2
votes

I want to build a 'fat' jar of my code. I understand how to do this mostly but all the examples I have use the idea that the jar is not local and I am not sure how to include into my assembled jar another JAR that I built that the scala code uses. Like what folder does this JAR I have to include reside in?

Normally when I run my current code as a test using spark-shell it looks like this:

spark-shell --jars magellan_2.11-1.0.6-SNAPSHOT.jar -i st_magellan_abby2.scala 

(the jar file is right in the same path as the .scala file)

So now I want to build a build.sbt file that does the same and includes that SNAPSHOT.jar file?

name := "PSGApp"
version := "1.0"
scalaVersion := "2.11.8"

resolvers += "Spark Packages Repo" at "http://dl.bintray.com/spark-packages/maven"

//provided means don't included it is there.  already on cluster?

libraryDependencies ++= Seq(
    "org.apache.spark" %% "spark-core" % "2.2.0" % "provided",
    "org.apache.spark" %% "spark-sql" % "2.2.0" % "provided",
    "org.apache.spark" %% "spark-streaming" % "2.2.0" % "provided",
    //add magellan here somehow?

)

So where would I put the jar in the SBT project folder structure so it gets picked up when I run sbt assembly? Is that in the main/resources folder?

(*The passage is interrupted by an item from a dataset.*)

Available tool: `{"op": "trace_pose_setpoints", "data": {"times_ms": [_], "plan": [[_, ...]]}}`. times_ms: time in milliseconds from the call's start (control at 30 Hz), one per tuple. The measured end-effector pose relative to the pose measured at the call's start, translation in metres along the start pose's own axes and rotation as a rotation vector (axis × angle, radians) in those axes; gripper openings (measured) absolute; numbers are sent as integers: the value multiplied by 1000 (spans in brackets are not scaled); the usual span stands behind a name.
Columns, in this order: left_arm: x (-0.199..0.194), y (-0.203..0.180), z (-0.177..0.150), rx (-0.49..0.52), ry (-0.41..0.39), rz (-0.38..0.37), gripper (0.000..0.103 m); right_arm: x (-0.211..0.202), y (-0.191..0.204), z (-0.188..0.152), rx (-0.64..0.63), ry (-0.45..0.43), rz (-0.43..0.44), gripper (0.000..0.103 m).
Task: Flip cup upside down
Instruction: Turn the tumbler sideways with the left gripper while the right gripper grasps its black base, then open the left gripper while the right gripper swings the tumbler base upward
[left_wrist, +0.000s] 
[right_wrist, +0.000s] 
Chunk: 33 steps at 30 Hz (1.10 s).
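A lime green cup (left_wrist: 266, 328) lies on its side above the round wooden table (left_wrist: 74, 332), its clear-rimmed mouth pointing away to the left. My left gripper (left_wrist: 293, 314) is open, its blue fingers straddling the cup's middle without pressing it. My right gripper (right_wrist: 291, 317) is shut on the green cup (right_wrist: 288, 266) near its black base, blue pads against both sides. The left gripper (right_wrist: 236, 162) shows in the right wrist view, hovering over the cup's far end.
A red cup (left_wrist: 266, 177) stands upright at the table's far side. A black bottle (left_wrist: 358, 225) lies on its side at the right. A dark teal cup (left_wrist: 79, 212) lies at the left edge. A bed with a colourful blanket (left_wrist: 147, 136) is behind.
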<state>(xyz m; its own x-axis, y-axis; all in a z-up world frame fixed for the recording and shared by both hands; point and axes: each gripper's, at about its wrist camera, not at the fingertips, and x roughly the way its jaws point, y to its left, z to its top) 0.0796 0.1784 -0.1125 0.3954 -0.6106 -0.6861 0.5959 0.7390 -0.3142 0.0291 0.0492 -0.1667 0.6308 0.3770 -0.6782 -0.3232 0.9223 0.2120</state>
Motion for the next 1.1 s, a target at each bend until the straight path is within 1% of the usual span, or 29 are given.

Which the reference manual says is where 'files to include in the main jar' go?

What would I put in the libraryDependencies here so it knows to add that specific jar and not go out into the internet to get it?

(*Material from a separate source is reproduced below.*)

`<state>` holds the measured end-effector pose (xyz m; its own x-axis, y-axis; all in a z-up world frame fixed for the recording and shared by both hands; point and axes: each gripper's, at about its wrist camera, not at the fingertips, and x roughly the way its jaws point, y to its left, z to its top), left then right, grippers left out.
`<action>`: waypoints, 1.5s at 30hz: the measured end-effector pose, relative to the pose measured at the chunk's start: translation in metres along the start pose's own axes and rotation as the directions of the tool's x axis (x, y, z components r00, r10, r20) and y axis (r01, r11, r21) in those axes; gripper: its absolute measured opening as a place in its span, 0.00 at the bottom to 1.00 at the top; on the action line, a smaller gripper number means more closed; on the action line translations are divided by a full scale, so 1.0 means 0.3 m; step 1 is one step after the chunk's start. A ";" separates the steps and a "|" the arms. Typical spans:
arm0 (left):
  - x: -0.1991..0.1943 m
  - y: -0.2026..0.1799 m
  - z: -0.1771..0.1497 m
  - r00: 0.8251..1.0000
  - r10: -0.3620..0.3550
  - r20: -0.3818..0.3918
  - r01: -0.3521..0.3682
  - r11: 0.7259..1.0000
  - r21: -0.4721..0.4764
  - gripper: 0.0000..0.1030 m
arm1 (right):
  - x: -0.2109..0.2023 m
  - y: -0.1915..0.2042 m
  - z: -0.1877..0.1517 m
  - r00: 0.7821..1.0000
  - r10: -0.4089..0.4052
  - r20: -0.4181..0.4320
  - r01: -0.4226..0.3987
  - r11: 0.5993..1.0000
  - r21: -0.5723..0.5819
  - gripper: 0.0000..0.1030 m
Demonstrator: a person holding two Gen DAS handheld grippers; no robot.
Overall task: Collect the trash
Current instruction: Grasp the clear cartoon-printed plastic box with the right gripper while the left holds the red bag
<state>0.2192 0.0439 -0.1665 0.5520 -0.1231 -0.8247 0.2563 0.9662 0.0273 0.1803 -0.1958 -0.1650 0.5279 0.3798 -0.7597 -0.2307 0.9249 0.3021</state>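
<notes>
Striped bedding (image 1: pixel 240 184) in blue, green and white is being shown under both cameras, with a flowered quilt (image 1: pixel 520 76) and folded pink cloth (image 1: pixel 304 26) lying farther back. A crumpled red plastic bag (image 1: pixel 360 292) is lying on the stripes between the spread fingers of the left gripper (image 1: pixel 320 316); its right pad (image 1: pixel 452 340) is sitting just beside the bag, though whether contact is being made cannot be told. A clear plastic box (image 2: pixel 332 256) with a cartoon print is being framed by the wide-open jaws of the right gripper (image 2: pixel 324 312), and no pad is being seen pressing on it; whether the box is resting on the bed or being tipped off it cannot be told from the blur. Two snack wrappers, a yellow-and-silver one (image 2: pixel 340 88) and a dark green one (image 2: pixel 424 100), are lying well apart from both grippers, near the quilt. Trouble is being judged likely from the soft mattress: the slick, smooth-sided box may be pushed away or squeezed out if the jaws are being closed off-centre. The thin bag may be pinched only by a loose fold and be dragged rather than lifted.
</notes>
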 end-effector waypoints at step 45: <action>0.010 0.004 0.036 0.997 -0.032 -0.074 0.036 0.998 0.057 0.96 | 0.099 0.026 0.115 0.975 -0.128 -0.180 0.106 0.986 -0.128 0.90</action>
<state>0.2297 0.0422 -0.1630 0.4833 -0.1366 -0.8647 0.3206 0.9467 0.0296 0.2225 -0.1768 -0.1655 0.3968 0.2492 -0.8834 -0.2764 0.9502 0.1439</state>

One last thing, I was also doing some imports in my test code that doesn't seem to fly now that I put this code in an object with a def main attached to it.

I had things like:

import sqlContext.implicits._ which was right in the code above where it was about to be used like so:

val sqlContext = new org.apache.spark.sql.SQLContext(sc)

import sqlContext.implicits._
import org.apache.spark.sql.functions.udf

val distance =udf {(a: Point, b: Point) => 
   a.withinCircle(b, .001f);  //current radius set to .0001
}

I am not sure can I just keep these imports inside the def main? or do I have to move them elsewhere somehow? (Still learning scala and wrangling the scoping I guess).

1

1 Answers

3
votes

One way is to build your fat jar using the assembly plugin (https://github.com/sbt/sbt-assembly) locally and publishLocal to store the resulting jar into your local ivy2 cache

This will make it available for inclusion in your other project based on build.sbt settings in this project, eg:

name := "My Project"
organization := "org.me"
version := "0.1-SNAPSHOT"

Will be locally available as "org.me" %% "my-project" % "0.1-SNAPSHOT" SBT will search local cache before trying to download from external repo.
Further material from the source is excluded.